#### Activity:
Repeat what the lines below say, word for word, and skip every image.

#### Data shown:

============

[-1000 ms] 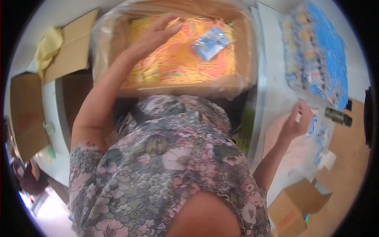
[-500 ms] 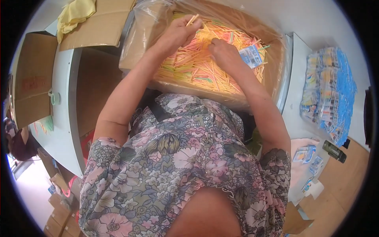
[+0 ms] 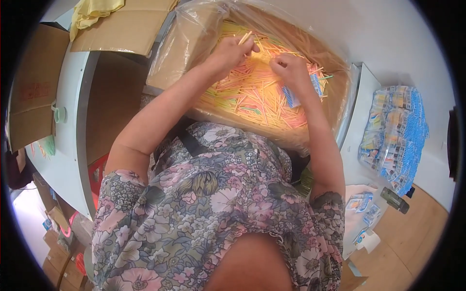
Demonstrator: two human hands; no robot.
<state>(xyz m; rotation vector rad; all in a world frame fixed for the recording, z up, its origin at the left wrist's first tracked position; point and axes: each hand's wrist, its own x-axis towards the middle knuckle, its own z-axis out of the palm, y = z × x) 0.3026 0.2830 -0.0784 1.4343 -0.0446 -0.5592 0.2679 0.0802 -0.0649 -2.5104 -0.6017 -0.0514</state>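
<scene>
A large carton (image 3: 194, 43) lined with clear plastic holds a heap of thin pastel sticks (image 3: 262, 99), mostly yellow, orange and pink. Over its far left part, my left hand (image 3: 233, 52) is closed round a few pale yellow sticks (image 3: 245, 38), whose ends poke up past the thumb. To its right, my right hand (image 3: 292, 72) hovers above the heap with curled fingertips; whatever is between them is hidden. A blue-and-white packet (image 3: 291, 98) lies on the sticks, partly covered by my right wrist.
On the white surface at right sits a clear bag of blue-edged packets (image 3: 395, 131), with a dark green cylindrical object (image 3: 394, 200) nearer me. At left stand a white cabinet (image 3: 73, 116), a cardboard box (image 3: 36, 92) and a cardboard flap (image 3: 126, 31) under a yellow cloth (image 3: 94, 14).
The whole view has shifted slightly. My right hand has moved right and now covers part of the packet. My left hand still grips its sticks, a little lower and further right.
</scene>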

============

#### Answer:
[-1000 ms] 
[-500 ms] 
[+0 ms] 
Demonstrator: two human hands; no robot.
<state>(xyz m; rotation vector rad; all in a world frame fixed for the recording, z up, its origin at the left wrist's first tracked position; point and axes: each hand's wrist, its own x-axis towards the middle knuckle, its own z-axis out of the palm, y = z × x) 0.3026 0.2830 -0.0784 1.4343 -0.0446 -0.5592 0.2679 0.0802 -0.0649 -2.5104 -0.6017 -0.0514</state>
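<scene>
A large carton (image 3: 194, 43) lined with clear plastic holds a heap of thin pastel sticks (image 3: 262, 99), mostly yellow, orange and pink. Over its far left part, my left hand (image 3: 233, 52) is closed round a few pale yellow sticks (image 3: 245, 38), whose ends poke up past the thumb. To its right, my right hand (image 3: 292, 72) hovers above the heap with curled fingertips; whatever is between them is hidden. A blue-and-white packet (image 3: 291, 98) lies on the sticks, partly covered by my right wrist.
On the white surface at right sits a clear bag of blue-edged packets (image 3: 395, 131), with a dark green cylindrical object (image 3: 394, 200) nearer me. At left stand a white cabinet (image 3: 73, 116), a cardboard box (image 3: 36, 92) and a cardboard flap (image 3: 126, 31) under a yellow cloth (image 3: 94, 14).
The whole view has shifted slightly. My right hand has moved right and now covers part of the packet. My left hand still grips its sticks, a little lower and further right.
</scene>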

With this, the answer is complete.